## REQUIRED WORK
Your copy should repeat the data that follows exactly and contain no image.

## PROVIDED DATA
#####

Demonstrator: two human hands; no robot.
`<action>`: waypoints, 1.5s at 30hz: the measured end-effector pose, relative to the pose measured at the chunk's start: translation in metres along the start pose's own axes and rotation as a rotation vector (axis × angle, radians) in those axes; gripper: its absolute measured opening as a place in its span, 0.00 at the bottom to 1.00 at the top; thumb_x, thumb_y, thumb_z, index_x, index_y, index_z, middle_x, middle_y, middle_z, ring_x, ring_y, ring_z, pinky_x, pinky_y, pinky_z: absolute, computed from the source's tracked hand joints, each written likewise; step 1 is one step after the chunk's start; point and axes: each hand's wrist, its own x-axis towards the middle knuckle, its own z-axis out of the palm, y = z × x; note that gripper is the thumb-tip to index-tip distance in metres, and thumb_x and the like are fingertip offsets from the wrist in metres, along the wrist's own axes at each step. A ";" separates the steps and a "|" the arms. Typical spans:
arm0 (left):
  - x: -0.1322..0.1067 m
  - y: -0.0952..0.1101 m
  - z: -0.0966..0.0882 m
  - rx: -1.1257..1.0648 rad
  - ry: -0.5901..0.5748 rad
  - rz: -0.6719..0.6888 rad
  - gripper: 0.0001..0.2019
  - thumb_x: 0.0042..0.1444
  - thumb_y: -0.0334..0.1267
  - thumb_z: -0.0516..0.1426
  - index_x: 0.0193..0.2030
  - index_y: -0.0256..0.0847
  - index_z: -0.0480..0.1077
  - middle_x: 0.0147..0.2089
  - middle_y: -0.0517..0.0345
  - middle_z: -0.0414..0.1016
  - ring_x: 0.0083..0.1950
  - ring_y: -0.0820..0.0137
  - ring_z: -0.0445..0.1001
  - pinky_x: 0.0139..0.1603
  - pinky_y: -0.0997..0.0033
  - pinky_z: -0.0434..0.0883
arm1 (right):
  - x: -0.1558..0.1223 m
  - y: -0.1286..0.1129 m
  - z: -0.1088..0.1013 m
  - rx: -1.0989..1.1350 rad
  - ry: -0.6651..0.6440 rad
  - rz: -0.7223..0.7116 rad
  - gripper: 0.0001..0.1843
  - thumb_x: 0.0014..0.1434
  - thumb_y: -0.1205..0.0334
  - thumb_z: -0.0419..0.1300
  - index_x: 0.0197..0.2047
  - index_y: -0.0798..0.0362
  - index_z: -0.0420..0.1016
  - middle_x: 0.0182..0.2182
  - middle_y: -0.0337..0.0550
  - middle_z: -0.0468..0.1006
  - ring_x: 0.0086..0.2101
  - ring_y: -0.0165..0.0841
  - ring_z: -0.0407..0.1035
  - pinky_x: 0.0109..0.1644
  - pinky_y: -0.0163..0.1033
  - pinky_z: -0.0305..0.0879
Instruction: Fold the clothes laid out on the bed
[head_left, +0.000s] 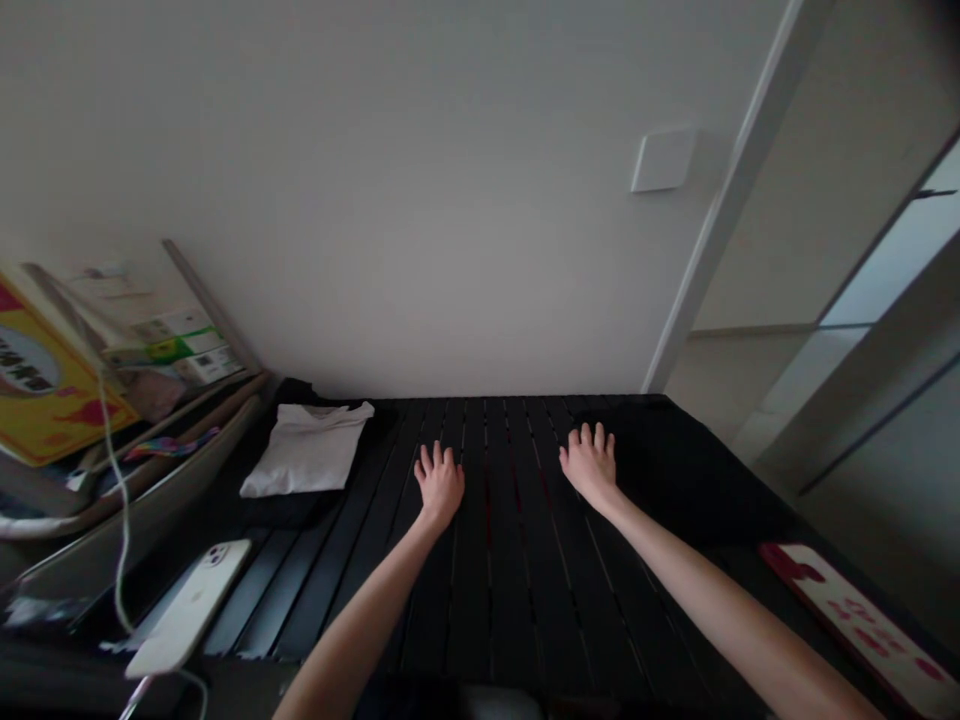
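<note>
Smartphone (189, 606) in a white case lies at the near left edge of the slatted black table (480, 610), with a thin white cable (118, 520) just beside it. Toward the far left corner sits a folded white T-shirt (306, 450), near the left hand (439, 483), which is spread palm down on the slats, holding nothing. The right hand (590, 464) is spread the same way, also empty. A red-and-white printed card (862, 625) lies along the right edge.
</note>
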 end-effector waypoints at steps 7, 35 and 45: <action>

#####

## OUTPUT FOR THIS TASK
Demonstrator: two human hands; no robot.
`<action>`: waypoints, 1.5s at 30hz: the measured end-effector pose, relative to the pose measured at the chunk's start: translation in metres along the start pose's own axes and rotation as a rotation vector (axis × angle, radians) in those axes; gripper: its absolute measured opening as a place in its span, 0.00 at the bottom to 1.00 at the top; thumb_x, thumb_y, thumb_z, index_x, index_y, index_z, middle_x, middle_y, middle_z, ring_x, ring_y, ring_z, pinky_x, pinky_y, pinky_z: absolute, computed from the source's tracked hand joints, each written likewise; step 1 is one step after the chunk's start; point and axes: each hand's wrist, its own x-axis towards the middle knuckle, its own z-axis out of the palm, y = z × x; note that gripper is the thumb-tip to index-tip distance in metres, and thumb_x and the like are fingertip offsets from the wrist in metres, along the wrist's own axes at each step. A ";" separates the steps and a "|" the arms. Typical spans:
arm0 (left):
  - x: -0.1322..0.1067 m
  - y: -0.0952..0.1101 m
  - z: -0.0966..0.0882 m
  - rx: -1.1257..1.0648 rad
  - ry: -0.5901..0.5748 rad
  - rz: -0.6719..0.6888 rad
  - gripper: 0.0001..0.2019
  - thumb_x: 0.0042..0.1444
  - thumb_y: -0.0334..0.1267
  - thumb_z: -0.0516..0.1426
  - index_x: 0.0193..0.2030
  - index_y: -0.0256..0.0847
  - index_z: -0.0480..0.1077
  - middle_x: 0.0147..0.2089
  - middle_y: -0.0517..0.0345
  - middle_z: -0.0414..0.1016
  - ring_x: 0.0083..0.1950
  - ring_y: -0.0820..0.0137
  - ring_z: -0.0445..0.1001
  - pinky_x: 0.0139..0.1603
  - pinky_y: -0.0997..0.0033
  - pinky_z: -0.0434..0.0883
arm1 (right):
  - x: -0.1558..0.1223 m
  - y: -0.1286..0.1129 m
  - z: -0.1088..0.1013 m
  - rx: -1.0989..1.1350 rad
  - ry: -0.6651..0.6440 rad
  - rz: -0.7223..0.7116 rad
  - gripper: 0.0001..0.1843
  - thumb_x: 0.0014..0.1434
  - thumb_y: -0.1205..0.0334
  - thumb_z: -0.0419..0.1300
  - index_x: 0.0197..0.2047
  - index_y: -0.0798..0.0362
  - index_z: -0.0420..0.1016
  - middle_x: 0.0182..0.2182
  - middle_y: -0.0337..0.0550
  - middle_z: -0.0468..0.1006
  - ring_x: 0.0086..0.2101
  - ring_y: -0.0165..0.0841
  - ring_z: -0.0407..0.1035
  - pinky_x: 0.0109..0.1644
  - pinky_y: -0.0163..0.1033
  - pinky_z: -0.0305..0.0879
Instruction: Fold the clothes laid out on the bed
[head_left, +0.000s] 
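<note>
Smartphone (189, 606) in a white case lies at the near left edge of the slatted black table (480, 610), with a thin white cable (118, 520) just beside it. Toward the far left corner sits a folded white T-shirt (306, 450), near the left hand (439, 483), which is spread palm down on the slats, holding nothing. The right hand (590, 464) is spread the same way, also empty. A red-and-white printed card (862, 625) lies along the right edge.
</note>
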 end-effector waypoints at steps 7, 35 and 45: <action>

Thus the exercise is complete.